▶ [What to produce]
Below are lines of data; restate word for word those running from the line containing "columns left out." to the line containing "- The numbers", inclusive, and no others.

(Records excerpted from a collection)
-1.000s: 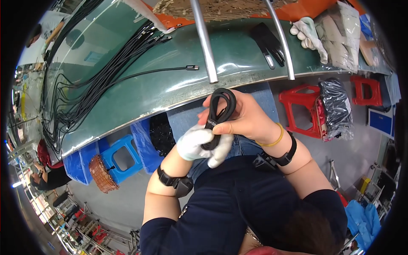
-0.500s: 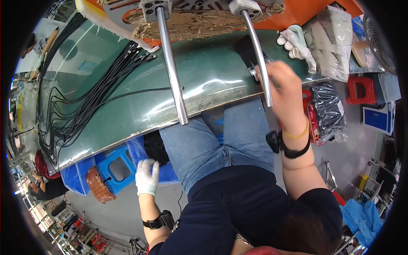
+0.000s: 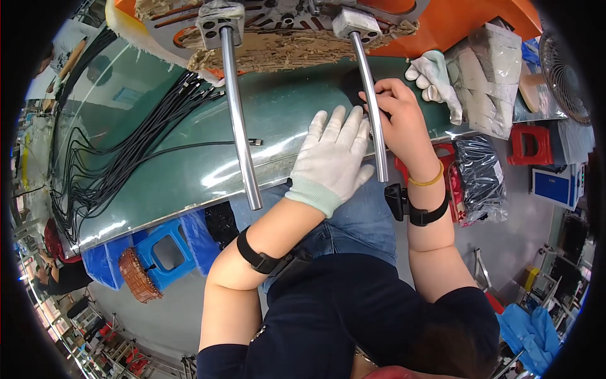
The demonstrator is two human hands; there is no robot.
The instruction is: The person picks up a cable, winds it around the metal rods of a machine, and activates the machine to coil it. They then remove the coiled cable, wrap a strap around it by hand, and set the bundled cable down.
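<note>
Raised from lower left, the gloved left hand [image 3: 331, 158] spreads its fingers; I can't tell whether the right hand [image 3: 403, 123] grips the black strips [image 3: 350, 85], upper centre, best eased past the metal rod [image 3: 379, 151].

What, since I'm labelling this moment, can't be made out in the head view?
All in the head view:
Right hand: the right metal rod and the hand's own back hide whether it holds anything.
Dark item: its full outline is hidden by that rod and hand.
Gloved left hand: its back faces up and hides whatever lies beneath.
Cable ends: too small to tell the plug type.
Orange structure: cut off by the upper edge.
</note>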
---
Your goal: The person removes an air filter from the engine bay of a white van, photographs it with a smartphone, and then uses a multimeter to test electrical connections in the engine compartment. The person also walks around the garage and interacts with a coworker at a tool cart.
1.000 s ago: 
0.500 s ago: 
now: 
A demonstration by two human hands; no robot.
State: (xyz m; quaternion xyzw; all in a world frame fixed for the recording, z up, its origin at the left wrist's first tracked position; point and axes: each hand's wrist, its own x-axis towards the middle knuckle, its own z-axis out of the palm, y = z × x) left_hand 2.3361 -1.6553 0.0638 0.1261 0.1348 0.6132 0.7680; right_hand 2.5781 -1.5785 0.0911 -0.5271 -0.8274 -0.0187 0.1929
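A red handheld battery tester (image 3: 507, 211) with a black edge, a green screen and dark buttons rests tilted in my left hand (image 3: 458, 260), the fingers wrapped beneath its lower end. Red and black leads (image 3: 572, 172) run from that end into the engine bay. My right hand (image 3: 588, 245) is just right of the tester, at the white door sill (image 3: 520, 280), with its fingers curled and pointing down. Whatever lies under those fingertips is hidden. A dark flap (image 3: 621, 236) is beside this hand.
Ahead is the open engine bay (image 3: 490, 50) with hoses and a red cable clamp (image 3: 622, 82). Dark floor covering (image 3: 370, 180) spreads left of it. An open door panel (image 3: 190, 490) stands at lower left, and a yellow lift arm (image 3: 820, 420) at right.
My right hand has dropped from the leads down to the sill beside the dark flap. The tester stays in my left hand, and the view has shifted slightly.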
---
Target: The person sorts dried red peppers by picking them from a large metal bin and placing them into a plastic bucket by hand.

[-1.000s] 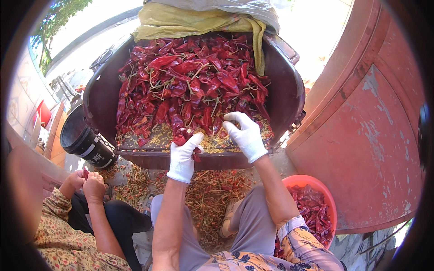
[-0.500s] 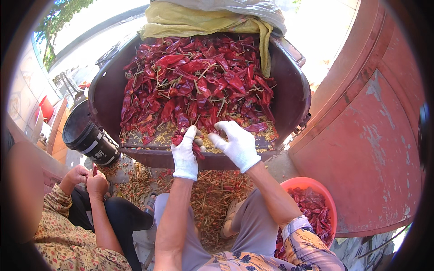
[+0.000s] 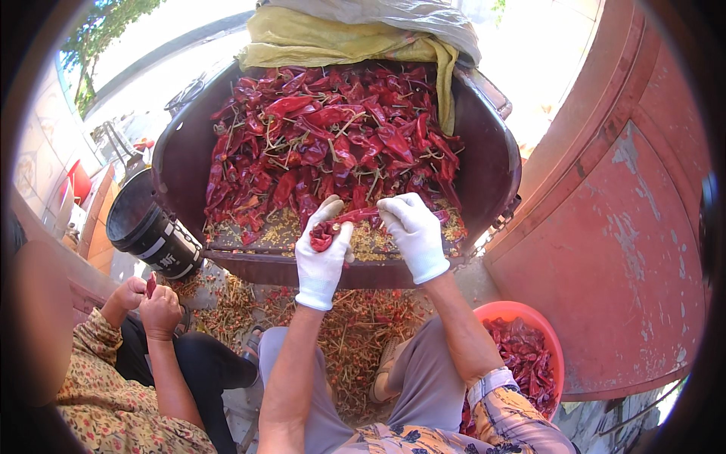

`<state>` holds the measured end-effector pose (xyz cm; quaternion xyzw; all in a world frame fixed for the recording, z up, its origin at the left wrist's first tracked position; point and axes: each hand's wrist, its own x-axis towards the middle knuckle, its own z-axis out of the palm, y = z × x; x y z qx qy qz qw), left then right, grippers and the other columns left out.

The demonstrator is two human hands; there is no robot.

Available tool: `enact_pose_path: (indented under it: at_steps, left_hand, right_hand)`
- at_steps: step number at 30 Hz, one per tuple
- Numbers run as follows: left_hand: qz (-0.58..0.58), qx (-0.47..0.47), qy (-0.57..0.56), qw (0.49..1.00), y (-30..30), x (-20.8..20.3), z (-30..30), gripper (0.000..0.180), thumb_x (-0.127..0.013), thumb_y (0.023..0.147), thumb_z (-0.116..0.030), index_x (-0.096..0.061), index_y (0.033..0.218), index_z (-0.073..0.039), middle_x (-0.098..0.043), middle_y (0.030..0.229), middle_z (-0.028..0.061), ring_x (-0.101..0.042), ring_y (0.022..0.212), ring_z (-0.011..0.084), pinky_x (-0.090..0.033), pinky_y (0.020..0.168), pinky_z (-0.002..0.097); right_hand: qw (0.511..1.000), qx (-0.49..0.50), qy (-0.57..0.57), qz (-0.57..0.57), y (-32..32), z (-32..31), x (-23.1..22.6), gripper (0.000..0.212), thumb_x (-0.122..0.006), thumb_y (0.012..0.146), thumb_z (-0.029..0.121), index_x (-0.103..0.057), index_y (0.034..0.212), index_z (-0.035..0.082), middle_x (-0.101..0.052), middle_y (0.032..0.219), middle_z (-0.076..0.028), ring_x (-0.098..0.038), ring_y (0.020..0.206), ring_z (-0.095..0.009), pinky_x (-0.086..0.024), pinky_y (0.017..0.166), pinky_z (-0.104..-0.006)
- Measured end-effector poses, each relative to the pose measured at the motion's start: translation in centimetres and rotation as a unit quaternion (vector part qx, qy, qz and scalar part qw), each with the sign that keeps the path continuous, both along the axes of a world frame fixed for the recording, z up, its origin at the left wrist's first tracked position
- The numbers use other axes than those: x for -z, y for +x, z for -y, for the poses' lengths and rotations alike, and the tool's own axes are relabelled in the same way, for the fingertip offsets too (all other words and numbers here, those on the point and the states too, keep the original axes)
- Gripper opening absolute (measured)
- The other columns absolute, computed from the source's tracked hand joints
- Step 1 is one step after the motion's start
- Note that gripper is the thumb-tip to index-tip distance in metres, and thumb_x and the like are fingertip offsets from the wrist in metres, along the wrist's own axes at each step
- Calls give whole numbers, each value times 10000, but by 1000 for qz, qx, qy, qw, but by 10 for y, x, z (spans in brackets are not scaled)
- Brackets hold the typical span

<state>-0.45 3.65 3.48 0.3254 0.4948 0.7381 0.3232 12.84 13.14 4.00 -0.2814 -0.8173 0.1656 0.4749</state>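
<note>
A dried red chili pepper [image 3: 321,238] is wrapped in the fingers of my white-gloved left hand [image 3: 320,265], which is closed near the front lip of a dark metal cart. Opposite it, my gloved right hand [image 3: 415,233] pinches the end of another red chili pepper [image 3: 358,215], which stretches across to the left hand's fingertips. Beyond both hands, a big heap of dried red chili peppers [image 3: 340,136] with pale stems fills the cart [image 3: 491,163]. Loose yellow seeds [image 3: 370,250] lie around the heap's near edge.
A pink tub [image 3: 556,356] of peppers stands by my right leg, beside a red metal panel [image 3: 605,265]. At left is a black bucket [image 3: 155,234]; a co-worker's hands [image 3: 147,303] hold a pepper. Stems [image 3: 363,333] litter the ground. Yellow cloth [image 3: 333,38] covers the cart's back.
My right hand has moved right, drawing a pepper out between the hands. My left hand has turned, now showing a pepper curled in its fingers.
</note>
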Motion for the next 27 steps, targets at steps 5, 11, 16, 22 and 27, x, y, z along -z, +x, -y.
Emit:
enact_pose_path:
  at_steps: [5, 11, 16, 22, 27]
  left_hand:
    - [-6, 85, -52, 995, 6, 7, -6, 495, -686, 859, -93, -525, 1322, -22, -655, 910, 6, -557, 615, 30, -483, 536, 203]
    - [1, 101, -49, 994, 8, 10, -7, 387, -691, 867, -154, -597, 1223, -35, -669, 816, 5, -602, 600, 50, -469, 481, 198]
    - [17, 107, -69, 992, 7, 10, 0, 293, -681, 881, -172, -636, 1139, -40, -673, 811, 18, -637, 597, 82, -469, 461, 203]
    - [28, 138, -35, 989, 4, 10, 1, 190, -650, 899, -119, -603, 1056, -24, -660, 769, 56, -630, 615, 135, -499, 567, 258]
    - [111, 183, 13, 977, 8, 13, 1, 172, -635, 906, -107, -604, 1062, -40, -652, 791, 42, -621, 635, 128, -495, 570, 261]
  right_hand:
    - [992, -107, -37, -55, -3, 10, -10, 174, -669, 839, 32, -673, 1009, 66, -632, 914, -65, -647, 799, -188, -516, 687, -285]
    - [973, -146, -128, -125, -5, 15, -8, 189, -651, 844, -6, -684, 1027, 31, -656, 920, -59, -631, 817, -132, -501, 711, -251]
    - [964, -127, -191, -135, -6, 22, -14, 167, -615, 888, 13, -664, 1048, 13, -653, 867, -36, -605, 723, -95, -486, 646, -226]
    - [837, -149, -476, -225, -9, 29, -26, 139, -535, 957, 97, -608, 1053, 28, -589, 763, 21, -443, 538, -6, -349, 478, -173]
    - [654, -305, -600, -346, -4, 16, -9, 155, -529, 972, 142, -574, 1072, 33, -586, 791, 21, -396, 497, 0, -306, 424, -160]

▶ [Task result]
`<state>` holds the measured end-effector pose (xyz cm; quaternion xyzw; all in a world frame fixed for the recording, z up, its origin at the left wrist's first tracked position; point and axes: each hand's wrist, its own x-axis towards the middle knuckle, its own z-axis out of the palm, y = z × x; x y z qx qy qz qw), left then right, grippers and the other columns left out.

The demonstrator is two human hands; there is no robot.

Available tool: `enact_pose_path: (indented under it: at_steps, left_hand, right_hand)`
- at_steps: step number at 30 Hz, one per tuple
- Numbers run as follows: left_hand: qz (-0.58..0.58), qx (-0.47..0.47), qy (-0.57..0.56), qw (0.49..1.00), y (-30..30), x (-20.8..20.3), z (-30..30), gripper (0.000..0.180), thumb_x (-0.127..0.013), thumb_y (0.023..0.147), thumb_z (-0.116..0.030), index_x (-0.096..0.061), index_y (0.033..0.218), index_z (-0.073..0.039), middle_x (-0.098..0.043), middle_y (0.030..0.229), middle_z (-0.028..0.061), ring_x (-0.101..0.042), ring_y (0.022..0.212), ring_z (-0.011..0.084), pinky_x (-0.090..0.033), pinky_y (0.020..0.168), pinky_z (-0.002..0.097); right_hand: qw (0.511..1.000), qx (-0.49..0.50), qy (-0.57..0.57), qz (-0.57..0.57), y (-32..32), z (-32..31), x (-23.1..22.6), gripper (0.000..0.212), thumb_x (-0.122..0.006), thumb_y (0.012..0.146), thumb_z (-0.029..0.121), index_x (-0.103..0.057), index_y (0.034..0.212), index_z (-0.035..0.082), middle_x (-0.101..0.052), middle_y (0.032..0.219), middle_z (-0.076..0.028), ring_x (-0.098..0.038), ring_y (0.020..0.206), ring_z (-0.095..0.009), pinky_x (-0.086..0.024), pinky_y (0.017..0.166), pinky_z (-0.104..-0.006)
- Measured end-effector poses, each relative to the pose measured at the motion's start: translation in centimetres and rotation as a unit quaternion (vector part qx, qy, qz and scalar part qw), each with the sign that keeps the path continuous, both along the axes of a world frame fixed for the recording, z up, its origin at the left wrist's first tracked position
- The numbers use other axes than those: x for -z, y for +x, z for -y, for the poses' lengths and rotations alike, and the tool's own axes are relabelled in the same way, for the fingertip offsets too (all other words and numbers here, those on the point and the states too, keep the original axes)

Now the output is complete.